Hey. I just wanted to ask. Does medication helps with dp/dp? Because I think I am going crazy. I just think about everything "why am I here?", "what's the purpose of life?", mainly the existencial thoughts.
I think that I am going crazy. I have it 24/7. I don't even remember my normal life. What to do to be normal. World seems strange to me. I am afraid that i won't be able to recover.
I have it too and it sucks. I would do anything for it wo go away. I have not tried medication but I find distraction helps. Just do what you love and don't allow it to ruin your life. How old are you may I ask?
I've had these kinds of thoughts for roughly around 8 years already. These thoughts came to me from having spent to much time thinking and distancing myself from religion and reading books on philosophy. I think that once you have been disillusioned it's hard to get back on there.
You just have to keep going. Just renounce those thoughts and make your own purpose in life.

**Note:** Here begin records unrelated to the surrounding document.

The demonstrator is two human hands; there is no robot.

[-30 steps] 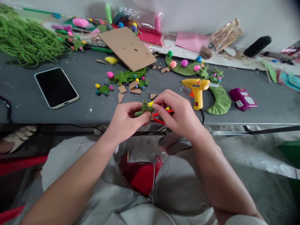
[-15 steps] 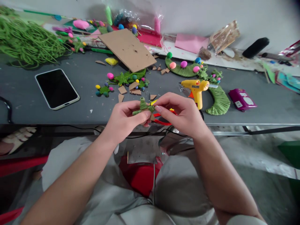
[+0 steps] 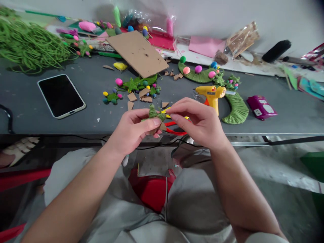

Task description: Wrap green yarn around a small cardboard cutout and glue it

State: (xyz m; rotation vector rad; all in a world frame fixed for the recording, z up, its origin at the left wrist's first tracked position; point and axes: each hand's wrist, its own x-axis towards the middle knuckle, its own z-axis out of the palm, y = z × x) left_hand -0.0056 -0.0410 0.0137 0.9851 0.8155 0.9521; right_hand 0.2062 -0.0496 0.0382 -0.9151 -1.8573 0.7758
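Note:
A small cardboard star, its points partly wound with green yarn, is pinched between the thumb and fingers of my left hand at the table's front edge. Close by on its right, my right hand has thumb and index finger pressed together, apparently on the loose end of the green yarn; the strand itself is barely visible. Beneath and behind my right hand lies a red-and-yellow handled tool, mostly covered by the fingers.
A yellow glue gun lies beside a yarn-wrapped crescent and a purple packet. On the left are a phone and a heap of green yarn. Cardboard scraps lie beyond my hands, near a cardboard sheet.
My right fingers have drawn slightly away from the star, to the right. The star has turned a little in my left hand, showing more of its wrapped points.

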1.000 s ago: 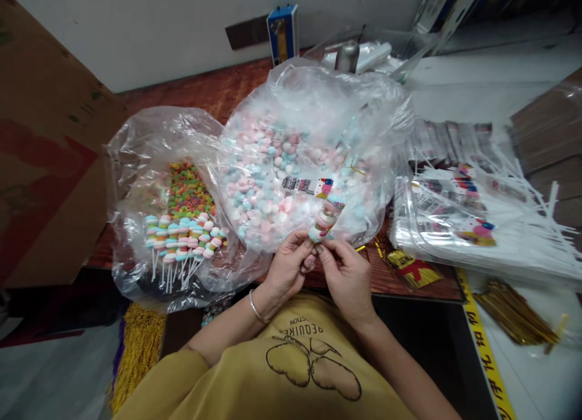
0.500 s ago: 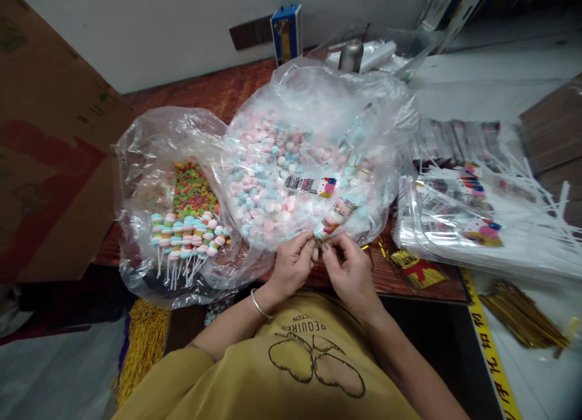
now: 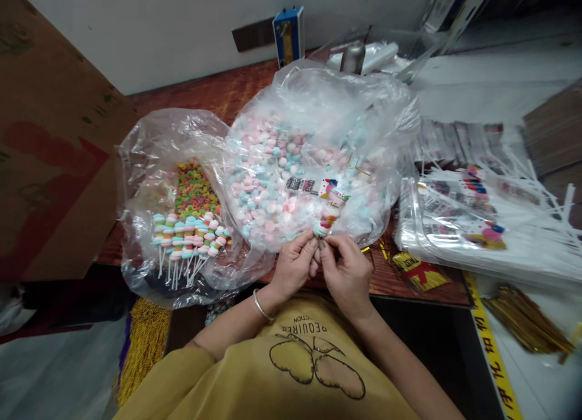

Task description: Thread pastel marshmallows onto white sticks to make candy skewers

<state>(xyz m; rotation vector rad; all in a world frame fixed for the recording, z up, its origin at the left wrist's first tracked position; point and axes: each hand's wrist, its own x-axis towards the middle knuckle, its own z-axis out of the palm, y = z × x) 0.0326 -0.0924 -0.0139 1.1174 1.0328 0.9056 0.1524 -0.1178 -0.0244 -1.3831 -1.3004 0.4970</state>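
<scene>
A marshmallow lollipop (image 3: 330,213) in a printed clear wrapper stands upright between my two hands at the table's front edge. My left hand (image 3: 294,262) is closed round its lower end, where the stick is hidden by the fingers. Thumb and fingers of my right hand (image 3: 348,274) pinch the neck of the wrapper from the other side, touching the left fingertips. Whether a twist tie is between them I cannot make out. Just behind lies a flat printed wrapper (image 3: 302,185) on a large clear bag of pink, white and blue marshmallows (image 3: 259,190).
On the left, unwrapped marshmallow lollipops (image 3: 188,235) lie on a plastic bag beside colourful candy rings (image 3: 195,186). Stacked printed wrappers (image 3: 454,220) and white sticks are on the right. A pack of gold twist ties (image 3: 419,271) lies near the front edge. A cardboard box (image 3: 54,153) stands left.
The wrapped lollipop has swung from leaning right to nearly upright. My right hand has turned slightly at its neck. Both hands stay closed in about the same place.
</scene>
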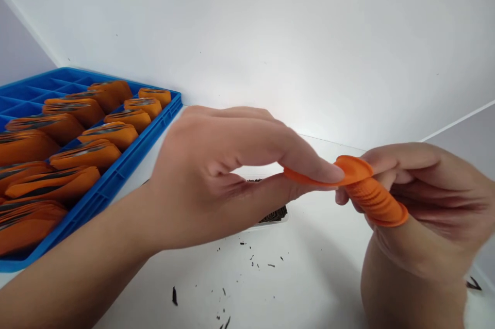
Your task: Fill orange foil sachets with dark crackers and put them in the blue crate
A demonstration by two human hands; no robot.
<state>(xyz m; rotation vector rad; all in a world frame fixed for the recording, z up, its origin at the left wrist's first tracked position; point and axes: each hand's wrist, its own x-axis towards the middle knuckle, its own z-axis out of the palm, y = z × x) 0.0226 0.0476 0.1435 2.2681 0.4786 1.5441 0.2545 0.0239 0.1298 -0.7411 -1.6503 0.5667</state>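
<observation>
My left hand (216,174) comes in from the left, its thumb and index finger pinched on a flat orange piece (320,179). That piece meets a ribbed orange finger cot (377,200) wrapped round a digit of my right hand (436,190). Whether the two orange parts are one item or separate, I cannot tell. The right fingers are curled, with their tips close against the orange rubber. Behind my left hand, a small white container (284,219) of dark brown strips (276,213) is mostly hidden.
A blue compartment tray (154,133) stands on the left, with several orange packets (93,153) upright in its cells. Small dark scraps (175,295) lie scattered over the white table (301,288). A white wall (270,35) rises behind.
</observation>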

I've had dp for about over ten years I've tried a lot of different medication self help books and herbal stuff nothing gets rid off it! Don't let it ruin your life you have to get rid of the anxiety before you get rid off the dp! I'm still trying hopefully one day I will get there because I'm not giving up!
I had it to mine came on from anxiety and panic attacks. My mind was trying to escape from the feelings of panic attacks but only made it worse because things around me didn't look real I even questioned if I was real thought I was dying really. I started taking Venlafaxine about 3 weeks ago and now that is gone. I have come back down to reality and feel like my normal self again. While the medication was kicking in I just kept telling myself everything looks the same as it did before my panic attacks. Also I accepted that I have anxiety and nothing else is wrong with me. (I have health anxiety and I'm a hypochondriac) my mind is clear now and I love my medicine!! It gave me my life back! I had tried Xanax, Paxil,Wellbutrin and Buspar none of them worked like Venlafaxine does. So yes medicine can help you get back to your normal self and a lot of them take 3 to 6 weeks to go to into their full effect. So you have to be patient with it.